Nearly three years after deciding to step away from active competition, Lamont Peterson is back for a six-round match against Kenyan journeyman Michael Ogundo. Peterson never left his boxing trajectory, even after his final bout with Sergey Lipinets in March 2019, continuing to train alongside his brother Anthony and helping coach.Peterson has also long been seen as one of the mentors to the fighters that came after him, especially those who hail from or trained in the DC area. Although he channeled his own competitive spirit into long-distance running, he was his older brother, both literally and figuratively.
“Lamont Peterson, Anthony Peterson – they were homeless – they were great people at heart and taught me a lot about the sport. They, Mayweather and Adrian Bronner, have always been my top fighters.” In his first world title defense against Liam Walsh.
A year earlier, Lamont was in the locker room with him prior to Davis’ national television breakout performance on SpikeTV. Peterson was a big star at the time, headlining every major platform and hitting seven figures, while Davis was the chosen one under the learning tree of Peterson, Mayweather and others. bottom.
In 2023, Davis is one of the biggest players in sports to watch, and he can use his influence to help his friends in sports and, more specifically, give them their own card positions. Davis reportedly wanted the Peterson brothers to appear on the show with him, as his bout with Hector Luis Garcia was staged at his stomping grounds at the DMV, specifically Washington. Anthony’s scheduled bout fell through, but Lamont’s six-round shot of him against Ogundo was still undecided.
“When I came back to DC, I had to make sure the people who paved the way for me were on the cards,” Davis said at the pre-game press conference last week. Anthony) and Lamont Peterson, they’re definitely in the cards.

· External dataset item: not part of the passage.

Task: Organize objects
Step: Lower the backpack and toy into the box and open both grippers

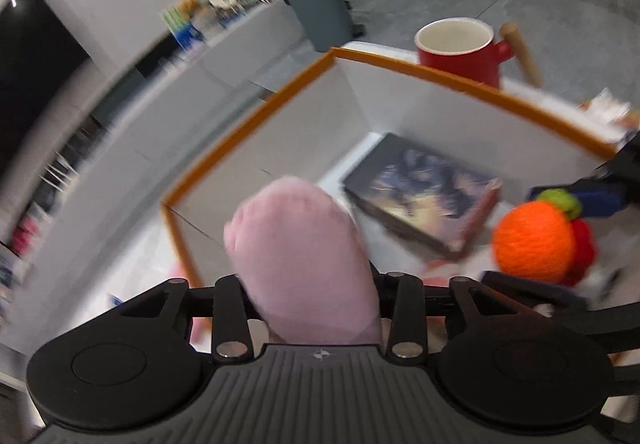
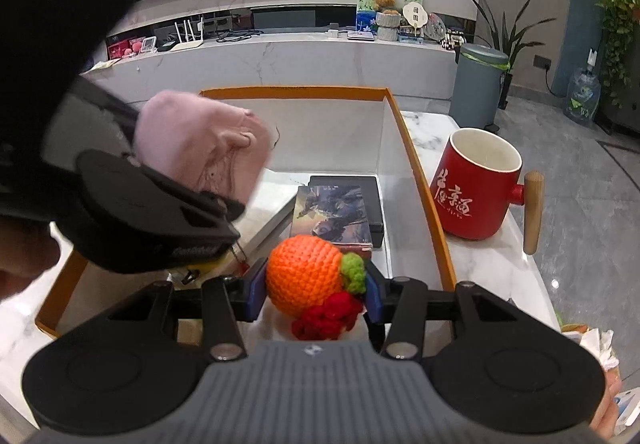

When asked about his return, Peterson looked rather disrespectful. As any runner knows, when you start wearing the Ciele Running Hat in a fashionable way, you’re a serious runner and you want others to know that. At the press conference, Peterson was wearing his running cap.
“At his request, I’m going to do it,” Peterson told YSM Sports Media. When asked what people could expect from him in a fight, he replied, “Just for me to put on a good show and for me to enjoy boxing again.”
Peterson was one of the most popular fighters of his generation among fans, as well as among his fellow fighters, as his relationships with Davis, Broner and others demonstrate. Helping teach fighters about nutrition and discipline, Peterson was always happy to reach out to Headbangers at his boxing gym when it came to getting in the ring and teaching. His knockout loss to Lipinet was met with grief in his boxing community. One of his end-of-career fans was terrified to watch, especially for one of his good guys.
The 40-year-old, 16-16 Traveling opponent, Ogundo, was the only win since 2017 to beat 0-18 Paolo D’Souza, and an easy enough way to erase those memories. It must have seemed like His win at home at the show made headlines for the man who handed the torch in his area where he helped leaders before concentrating on running the 13.1 miles.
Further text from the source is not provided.